[Work order]
Print the listing in its entirety and exactly, leaving out images.
%%
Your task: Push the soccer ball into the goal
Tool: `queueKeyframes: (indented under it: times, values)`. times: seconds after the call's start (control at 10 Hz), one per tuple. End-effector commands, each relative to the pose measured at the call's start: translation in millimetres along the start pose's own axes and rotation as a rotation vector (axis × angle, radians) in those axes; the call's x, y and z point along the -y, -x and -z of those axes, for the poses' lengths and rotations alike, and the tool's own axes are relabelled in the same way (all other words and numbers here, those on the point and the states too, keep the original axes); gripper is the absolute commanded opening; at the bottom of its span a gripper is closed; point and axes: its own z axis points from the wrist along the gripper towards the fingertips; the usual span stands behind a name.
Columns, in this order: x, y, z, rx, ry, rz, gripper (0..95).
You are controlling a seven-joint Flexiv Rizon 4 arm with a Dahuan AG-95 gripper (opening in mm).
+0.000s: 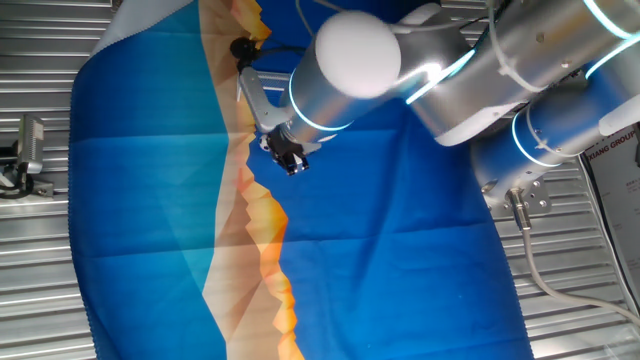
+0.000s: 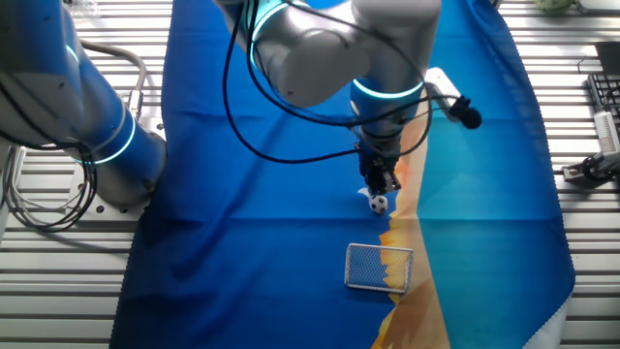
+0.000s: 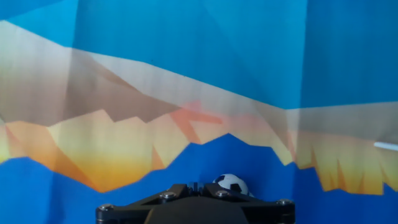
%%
[Reply to the task]
Your task: Push the soccer ball into the goal
Tool: `queueKeyframes: (indented under it: times, values)`. times: seconds after the call's start (control at 10 Hz), one per tuple. End-effector commands, each relative to the pose measured at the call's start: translation in millimetres along the start pose's own axes and rotation as a rotation vector (axis × angle, radians) in those axes; the call's x, y and z point along the -y, -x and -z of those axes, for the poses' lengths and rotations alike, and the tool's own axes are relabelled in the same way (all other words and numbers here, those on the point and the states too, keep the original axes); gripper is the absolute commanded opening; at the bottom of its span a gripper is closed; point and axes: its own z axis points from the wrist along the gripper towards the fingertips; the usual span stands behind a name.
Columns, in this order: x, y, z, rx, ry, rz, gripper (0..95).
You are controlling a seven-joint Flexiv Rizon 4 arm with a Dahuan AG-95 gripper (opening in mm).
+0.000s: 
+0.000s: 
+0.000s: 

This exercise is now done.